Jauh sebelum terbentuknya negara modern, spirit terbentuknya negara adalah melindungi hak warganegara sebagai bentuk konsensus untuk melahirkan keadilan sosial maupun keadilan ekonomi. Sejalan dengan perkembangan ilmu pengetahuan (fase Masy. Agraris, industrialis dan Informatif), kesadaran manusia  terus  berEvolusi hingga kompetisi untuk mempertahankan wilayah teritorial negara bahkan pengaruhnya hingga melahirkan perang (PD I & PD II) yang memilukan. Selain ekspansi pengaruh teritorial, pengaruh ide bernegara serta eksploitasi SDA pun turut mewarnai itu. Tetapi ada hal penting lain yang menggerakkan, yang agak sulit dideteksi namun nyata ada (lanjut baca M.C. Ricklefs Sejarah Indonesia Modern).
Sejarah tidak mesti dilupakan, sebab ia menjadi instrumen mendeteksi kekeliruan sikap agar mampu merekonstruksi pola bernegara yang lebih baik. Indonesia adalah bagian dari sejarah dunia yang aromanya selalu menerpa negara maju untuk selalu dilamar sebagai rahim bahan mentah industri. Sayangnya para elit politik kita sering menutup telinga dihadapan warganya yang memberi saran & pendapat serta kritikan dianggap sebagai momok upaya perebutan kekuasaan yang selanjutnya ditafsirkan oleh negara sebagai gerakan Makar.
Dalam negara demokrasi, rakyat adalah pemegang kekuasaan yang sesungguhnya, sebab merekalah yang menciptakan konsensus itu dengan spirit hak milik dan keamanannya tetap terjaga dari segala ancamannya. Karena itulah di Indonesia, berbagai lembaga negara (eksekutif, legislatif dan Yudikatif) pasca reformasi (demokratisasi) dibentuk agar saling kontrol satu dengan lain sehingga memungkinkan adanya Check and Balance. Demikian juga hak berpendapat oleh orang perorangan/lembaga (serta agen civil society/Non Govermen Organisation) dijamin oleh konstitusi. Berpendapat tentu memiliki standar etik yakni paham struktur kebijakan Publik sehingga pendapat mengarah pada kritikan kepada fungsi jabatan publiknya bukan private.
Bagaimana mungkin pemilu bebas rahasia dan jujur adil bisa tercapai, sejumlah regulasi oleh pemerintah, alam belum menjadi objek hukum, hingga ekologi selalu diabaikan dan mengancam ruang hidup masyarakat periperial yang sumberdayanya masih rendah. Misalnya Pepres No. 32 tahun 2011 tentang Masterplan Percepatan dan Perluasan Pembangunan Ekonomi Indonesia (MP3EI) masih mengedepankan investasi industri pertambangan, padahal potensi agraris dan maritim belum menjadi perhatian khusus, agar Indonesia menjadi negara pengekspor pangan dan ikan terbesar dunia.

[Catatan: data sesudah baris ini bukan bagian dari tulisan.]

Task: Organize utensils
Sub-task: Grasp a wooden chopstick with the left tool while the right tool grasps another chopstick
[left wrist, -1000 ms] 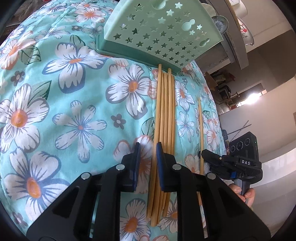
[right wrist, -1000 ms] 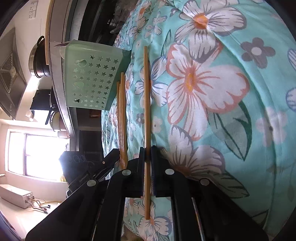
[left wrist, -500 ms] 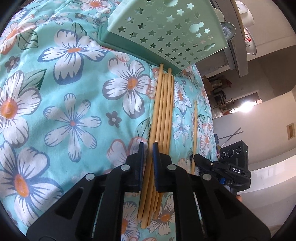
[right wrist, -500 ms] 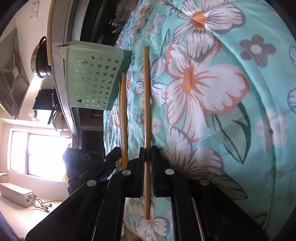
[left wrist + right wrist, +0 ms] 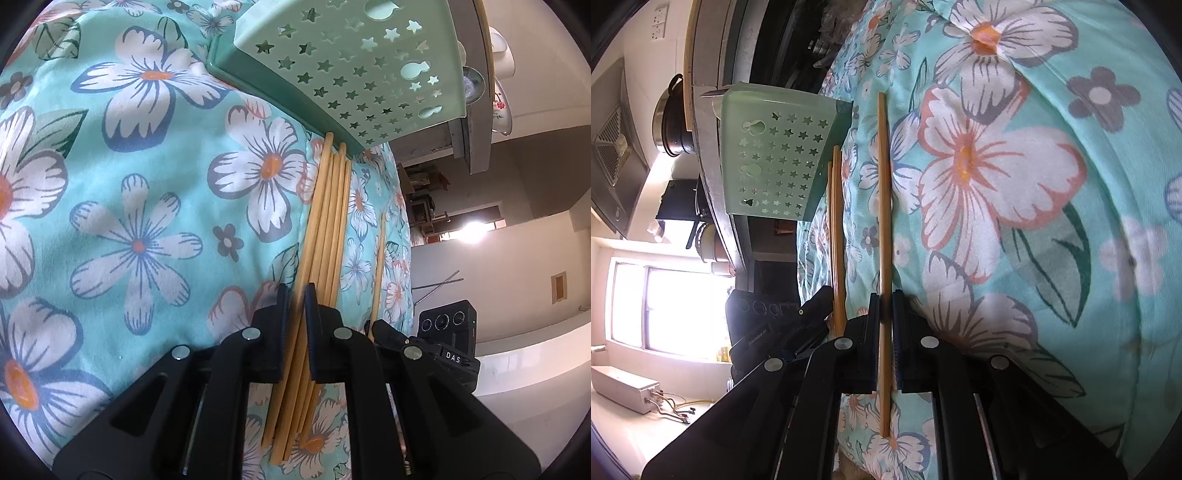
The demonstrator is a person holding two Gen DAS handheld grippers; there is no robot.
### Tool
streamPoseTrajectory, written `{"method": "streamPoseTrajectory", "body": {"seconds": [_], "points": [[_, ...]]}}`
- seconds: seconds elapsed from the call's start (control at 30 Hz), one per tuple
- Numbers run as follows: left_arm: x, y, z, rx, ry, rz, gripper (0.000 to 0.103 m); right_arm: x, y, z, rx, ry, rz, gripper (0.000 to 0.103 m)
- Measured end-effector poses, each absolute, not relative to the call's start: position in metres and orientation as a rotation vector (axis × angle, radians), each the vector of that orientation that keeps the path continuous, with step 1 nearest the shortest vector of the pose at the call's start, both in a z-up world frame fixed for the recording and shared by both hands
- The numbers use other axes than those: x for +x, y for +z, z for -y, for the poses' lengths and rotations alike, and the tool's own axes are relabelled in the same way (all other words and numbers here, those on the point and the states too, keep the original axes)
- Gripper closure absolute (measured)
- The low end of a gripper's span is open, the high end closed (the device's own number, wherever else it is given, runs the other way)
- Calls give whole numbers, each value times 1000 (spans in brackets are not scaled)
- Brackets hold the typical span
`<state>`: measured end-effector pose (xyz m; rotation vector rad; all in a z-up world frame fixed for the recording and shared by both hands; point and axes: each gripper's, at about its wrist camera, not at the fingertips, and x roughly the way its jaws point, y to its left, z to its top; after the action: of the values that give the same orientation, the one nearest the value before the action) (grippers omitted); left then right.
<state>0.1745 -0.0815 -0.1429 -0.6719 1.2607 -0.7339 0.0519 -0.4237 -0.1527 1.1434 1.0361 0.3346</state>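
Observation:
A bundle of several wooden chopsticks (image 5: pixel 325 229) lies on the floral cloth, tips against the base of a mint-green star-holed utensil holder (image 5: pixel 354 62). My left gripper (image 5: pixel 297 295) is shut on one chopstick at the left of the bundle. A single chopstick (image 5: pixel 884 206) lies apart on the cloth; my right gripper (image 5: pixel 885 302) is shut on it near its lower end. The bundle (image 5: pixel 836 229) and the holder (image 5: pixel 775 155) also show in the right wrist view. The single chopstick (image 5: pixel 378 269) and the right gripper (image 5: pixel 391 332) show in the left wrist view.
The turquoise floral cloth (image 5: pixel 129 184) covers the whole work surface. A counter with a black pot (image 5: pixel 670 125) runs behind the holder. Cups on a shelf (image 5: pixel 498 55) stand beyond the holder. A bright window (image 5: pixel 665 306) is off to the side.
My left gripper has closed from open onto a chopstick of the bundle and moved forward toward the holder. My right gripper has stayed shut on the single chopstick.

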Motion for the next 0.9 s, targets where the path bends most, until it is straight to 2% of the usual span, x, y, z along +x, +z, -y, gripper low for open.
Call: {"method": "streamPoseTrajectory", "body": {"seconds": [0.53, 0.9], "points": [[144, -123, 26, -736, -631, -1165, 96, 63, -146, 411, 1066, 333, -1086, 96], [110, -105, 8, -553, -488, -1082, 96, 62, -132, 378, 908, 379, -1173, 96]]}}
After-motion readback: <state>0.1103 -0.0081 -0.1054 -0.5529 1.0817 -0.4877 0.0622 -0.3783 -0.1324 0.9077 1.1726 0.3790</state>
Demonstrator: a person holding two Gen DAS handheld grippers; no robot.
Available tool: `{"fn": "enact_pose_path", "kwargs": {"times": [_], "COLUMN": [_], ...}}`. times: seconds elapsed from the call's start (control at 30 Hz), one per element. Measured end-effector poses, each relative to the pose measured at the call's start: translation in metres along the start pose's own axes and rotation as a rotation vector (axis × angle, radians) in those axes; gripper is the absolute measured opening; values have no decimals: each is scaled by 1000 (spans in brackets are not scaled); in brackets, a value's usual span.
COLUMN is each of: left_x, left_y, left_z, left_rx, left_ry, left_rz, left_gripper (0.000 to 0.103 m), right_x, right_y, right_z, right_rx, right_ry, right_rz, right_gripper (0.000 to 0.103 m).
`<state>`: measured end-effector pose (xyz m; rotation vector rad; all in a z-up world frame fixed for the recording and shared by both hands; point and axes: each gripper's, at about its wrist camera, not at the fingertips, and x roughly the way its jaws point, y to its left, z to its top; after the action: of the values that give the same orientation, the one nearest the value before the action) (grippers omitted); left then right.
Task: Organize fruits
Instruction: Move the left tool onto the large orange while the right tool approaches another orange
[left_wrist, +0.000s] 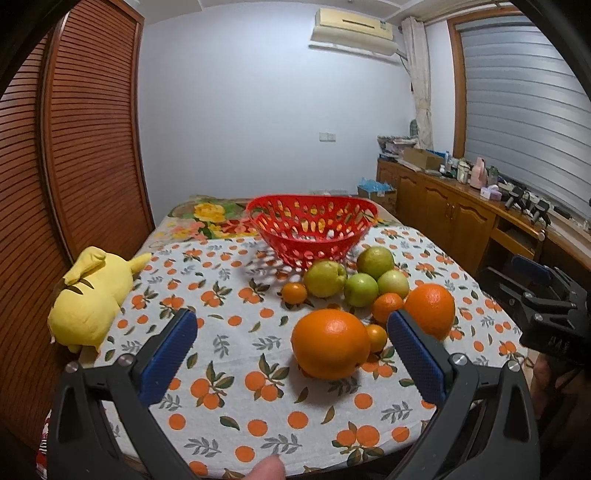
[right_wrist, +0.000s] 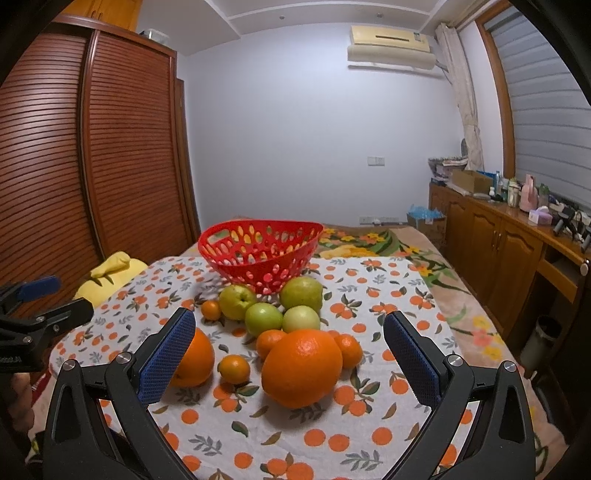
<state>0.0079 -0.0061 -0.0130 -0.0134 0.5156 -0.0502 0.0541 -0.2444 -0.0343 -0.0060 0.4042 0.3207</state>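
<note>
An empty red perforated basket (left_wrist: 312, 229) (right_wrist: 258, 251) stands at the far side of the orange-print tablecloth. In front of it lie several fruits: two large oranges (left_wrist: 330, 343) (left_wrist: 430, 309), small tangerines (left_wrist: 294, 292), and green-yellow pears and apples (left_wrist: 325, 277) (left_wrist: 361, 290). My left gripper (left_wrist: 291, 332) is open, its blue pads either side of the near large orange. My right gripper (right_wrist: 289, 336) is open too, framing the other large orange (right_wrist: 301, 367). Each gripper shows at the other view's edge (left_wrist: 546, 306) (right_wrist: 33, 317).
A yellow plush toy (left_wrist: 92, 295) lies at the table's left edge. A louvred wooden wardrobe (left_wrist: 74, 147) stands left. Wooden cabinets (left_wrist: 461, 214) with clutter on top run along the right under a window. A floral blanket (right_wrist: 388, 243) lies beyond the tablecloth.
</note>
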Motion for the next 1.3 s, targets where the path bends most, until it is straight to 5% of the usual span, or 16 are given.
{"fn": "enact_pose_path", "kwargs": {"times": [0.33, 0.7, 1.13, 1.3], "left_x": [34, 64, 110, 123], "left_y": [3, -5, -11, -16], "left_z": [-10, -20, -22, -24], "left_rx": [9, 41, 41, 42], "left_ry": [95, 164, 251, 280], "left_rz": [-78, -135, -199, -217], "left_gripper": [103, 103, 102, 90], "right_x": [10, 38, 71, 77], "right_y": [-4, -10, -21, -23], "right_z": [-4, -21, -36, -37], "right_rx": [-15, -23, -14, -6], "right_ry": [43, 114, 185, 193], "right_rz": [32, 57, 78, 94], "right_gripper": [98, 82, 81, 81]}}
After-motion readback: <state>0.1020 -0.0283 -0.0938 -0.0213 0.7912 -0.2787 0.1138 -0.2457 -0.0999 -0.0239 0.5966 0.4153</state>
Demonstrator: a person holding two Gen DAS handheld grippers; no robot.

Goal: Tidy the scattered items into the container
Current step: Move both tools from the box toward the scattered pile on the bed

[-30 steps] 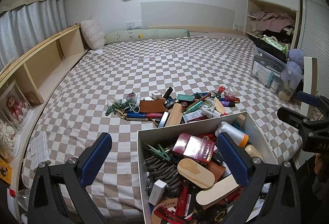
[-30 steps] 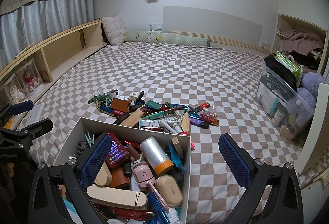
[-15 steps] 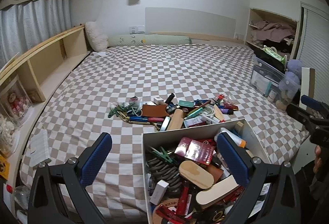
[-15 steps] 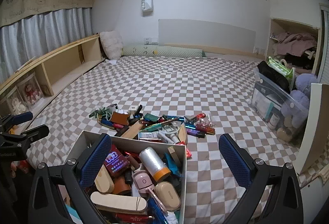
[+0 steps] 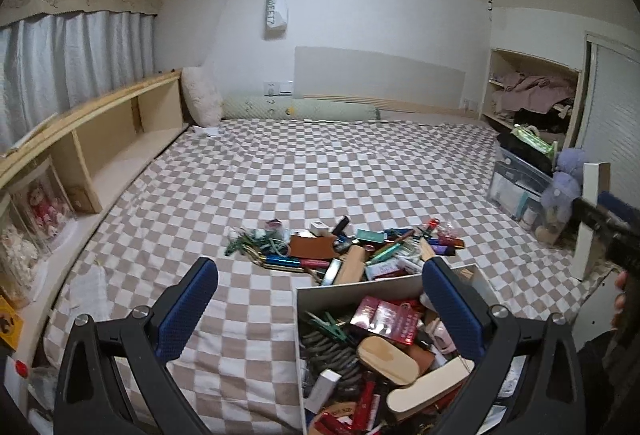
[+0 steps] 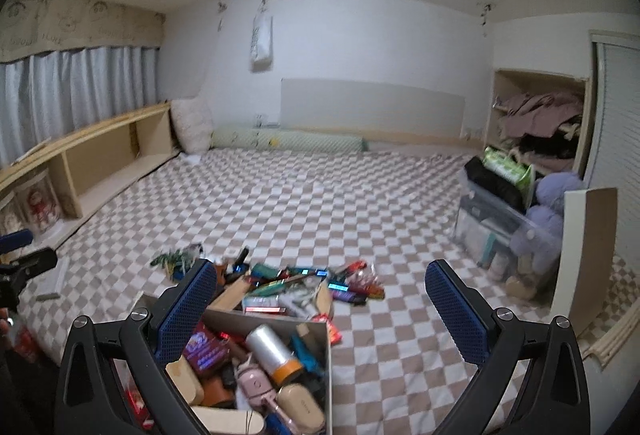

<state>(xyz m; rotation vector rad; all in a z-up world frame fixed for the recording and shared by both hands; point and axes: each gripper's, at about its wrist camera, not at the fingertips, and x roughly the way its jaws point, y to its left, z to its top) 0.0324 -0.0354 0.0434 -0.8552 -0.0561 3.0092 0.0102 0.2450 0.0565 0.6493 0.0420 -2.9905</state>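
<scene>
A grey box (image 5: 360, 285) (image 6: 316, 331) full of small things sits at the near edge of the checkered bed. Behind it lies a pile of scattered items (image 5: 348, 247) (image 6: 296, 283): pens, a brown wallet (image 5: 312, 246), a wooden block (image 5: 351, 265), green clips (image 5: 244, 241). My left gripper (image 5: 320, 305) hangs open above the box's left side, nothing between its blue pads. My right gripper (image 6: 320, 305) is open too, held over the box's right wall, empty. Each gripper shows at the edge of the other's view.
A wooden shelf unit (image 5: 100, 143) runs along the bed's left side with boxed dolls (image 5: 40, 203). At the right stand a clear storage bin (image 6: 496, 223), plush toys (image 6: 548, 203) and a cupboard with clothes (image 5: 532, 95). A pillow (image 5: 202, 101) and bolster (image 5: 300, 111) lie at the headboard.
Both grippers have tilted upward and drawn back a little, so the box and pile sit lower in both views. Both stay open and empty.
</scene>
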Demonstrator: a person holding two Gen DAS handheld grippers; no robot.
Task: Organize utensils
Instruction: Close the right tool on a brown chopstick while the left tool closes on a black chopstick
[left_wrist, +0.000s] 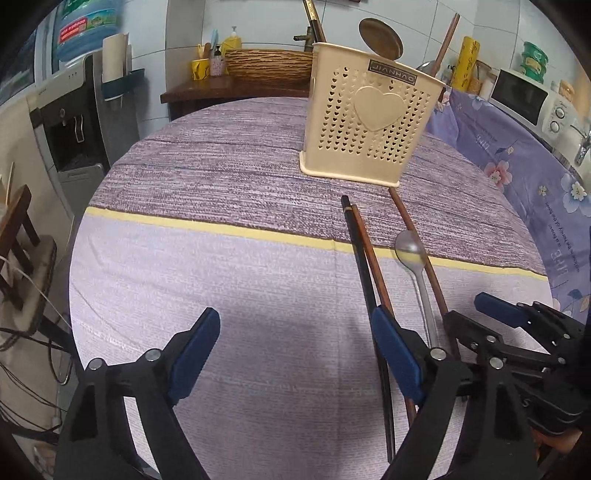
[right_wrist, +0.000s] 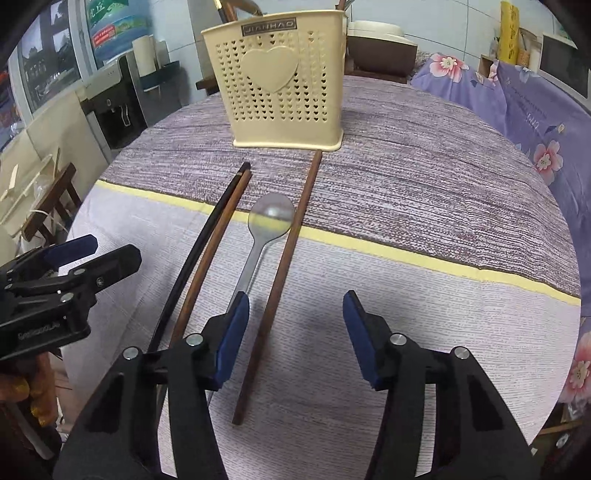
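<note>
- The cream utensil holder (right_wrist: 282, 79) with the heart on its front is standing upright on the far part of the round table (right_wrist: 424, 206). It is already holding some things: a round metal spoon or ladle head (left_wrist: 380, 38) and some tall sticks are poking out of its top.
- Four things are still lying flat on the striped tablecloth in front of the holder, so the job looks partly done, with more left to do.
- The silver spoon (right_wrist: 271, 218) is lying in the middle, its bowl pointing toward the holder.
- A brown chopstick (right_wrist: 291, 236) is lying just beside the spoon on the right, and its far tip is almost reaching the holder's base.
- A black chopstick (right_wrist: 207, 243) and another brown chopstick (right_wrist: 223, 240) are lying close together to the left of the spoon.
- The right gripper (right_wrist: 295, 317) is hanging above the near end of the lone brown chopstick with its fingers spread wide and holding nothing.
- The left gripper (left_wrist: 295, 336) is hanging over bare cloth, left of the pair. It is spread wide too and holding nothing.
- I think each loose piece is waiting to be picked up and stood in the holder.
- Around the table there are a water dispenser (left_wrist: 70, 122), a woven basket (left_wrist: 267, 64), a microwave (left_wrist: 528, 99) and a purple flower cloth (right_wrist: 535, 122).
</note>
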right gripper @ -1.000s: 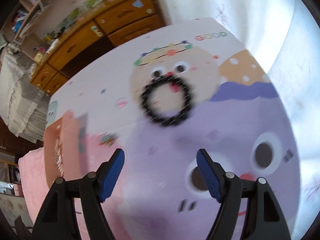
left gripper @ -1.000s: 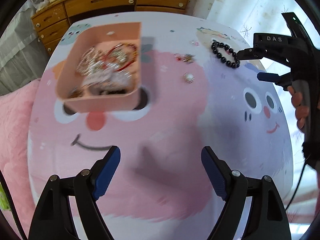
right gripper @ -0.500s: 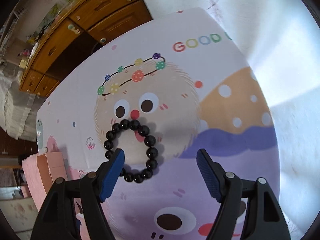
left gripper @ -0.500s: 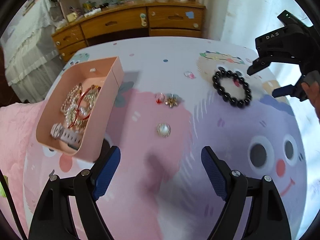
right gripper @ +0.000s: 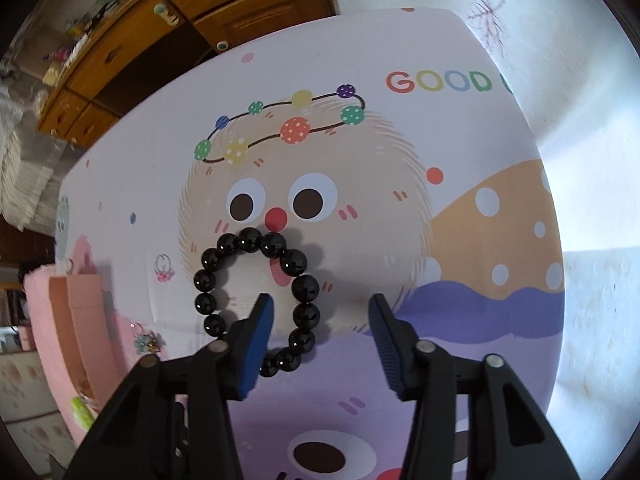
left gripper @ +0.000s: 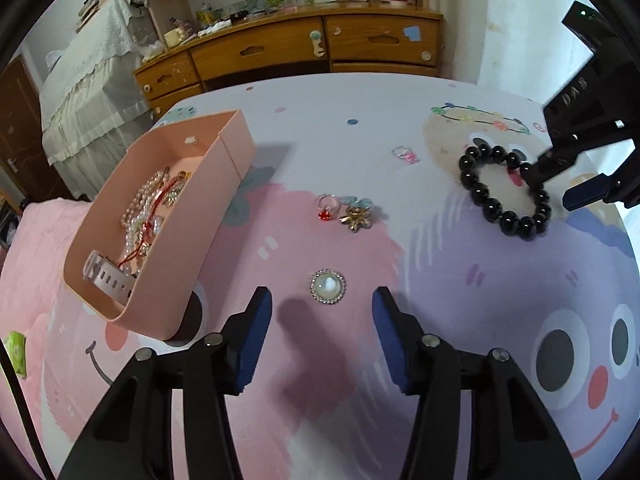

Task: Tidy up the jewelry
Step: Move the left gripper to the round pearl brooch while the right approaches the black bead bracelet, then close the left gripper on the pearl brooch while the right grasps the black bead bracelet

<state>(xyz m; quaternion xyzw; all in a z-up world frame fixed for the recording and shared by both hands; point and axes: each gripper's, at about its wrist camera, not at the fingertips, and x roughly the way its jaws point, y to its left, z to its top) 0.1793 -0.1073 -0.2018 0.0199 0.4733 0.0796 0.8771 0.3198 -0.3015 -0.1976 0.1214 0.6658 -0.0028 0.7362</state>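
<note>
A round pearl brooch [left gripper: 328, 287] lies on the cartoon-print tablecloth [left gripper: 360, 128], just ahead of my left gripper [left gripper: 322, 304]. Its jaws are closing, the brooch in line with the gap and untouched. A pink box [left gripper: 192, 216] of pearl strands, red cord and a white watch strap stands to the left. My right gripper [right gripper: 320, 320] points down over a black bead bracelet [right gripper: 306, 286]. One fingertip [right gripper: 260, 320] sits inside the ring, so the ring's right side is between the closing jaws, pads not pressing. The left wrist view shows that gripper [left gripper: 568, 180] at the bracelet [left gripper: 480, 196].
A red-stone ring [left gripper: 326, 206] and a gold flower piece [left gripper: 355, 219] lie mid-table, and a small pink ring [left gripper: 404, 154] lies farther back. A wooden dresser [left gripper: 300, 48] stands behind the table. A white-covered bed [left gripper: 88, 92] is at the left, a pale wall at the right.
Both grippers have come down towards the table and their jaws have narrowed. The left moved from in front of the box to the brooch. The right reached the bracelet, one finger now inside the ring.
</note>
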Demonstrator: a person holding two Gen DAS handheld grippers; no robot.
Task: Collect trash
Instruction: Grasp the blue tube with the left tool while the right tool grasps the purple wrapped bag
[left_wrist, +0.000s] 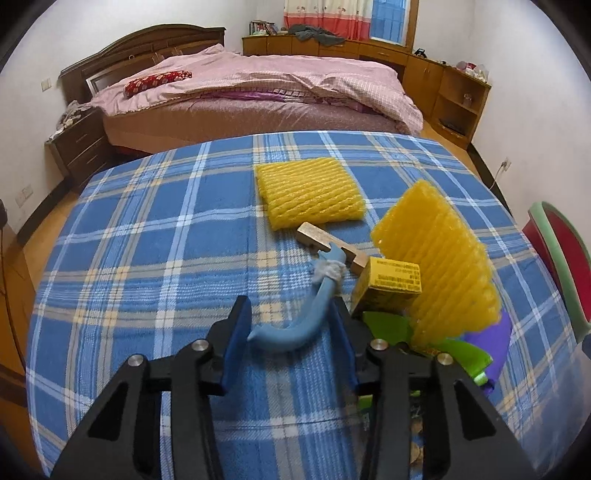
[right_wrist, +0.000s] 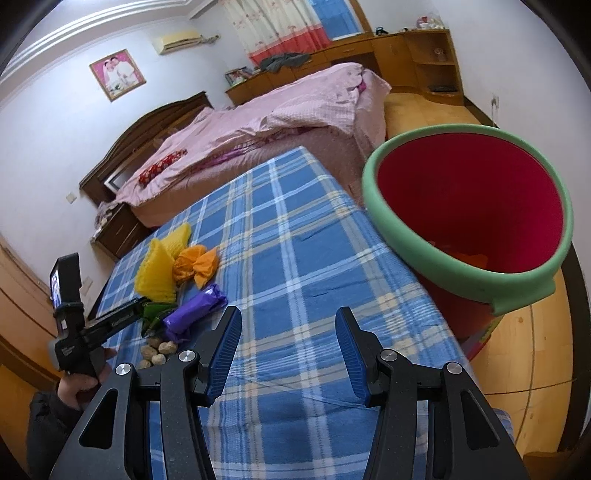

Dinamika Pilkada 2024 mestilah diwarnai dengan diskusi publik yang mencerdaskan agar kita benar-benar memfilter pemimpin berdasarkan basis ide bukan basis ras atau agama tertentu. Agar publik terpuaskan dan memiliki kesadaran bernegara. Hak memilih itulah yang menentukan arah pembangunan sebuah negara maupun daerah. Hak itu harus dibayar mahal oleh mereka yang memegang kekuasaan dengan mengkonversi suara elektoral kedalam kebijakan pembangunan hingga pelayanan sosial dasar (pendidikan & kesehatan), infrastruktur jalan, pelabuhan dan bandara serta mengenjot perkembangan UMKM yang di distribusikan secara merata. Sehingga petani dan nelayan bisa maju. Dengan demikian money politik atau lubang hitam antar partai politik (PARPOL) dan calong kepala daerah (CAKADA) atau CAKADA dan partisipasi elektoral dapat di minimalisir. Sampai disini barulah pemilu Jurdil dapat tercapai dengan output pemimpin yang visioner.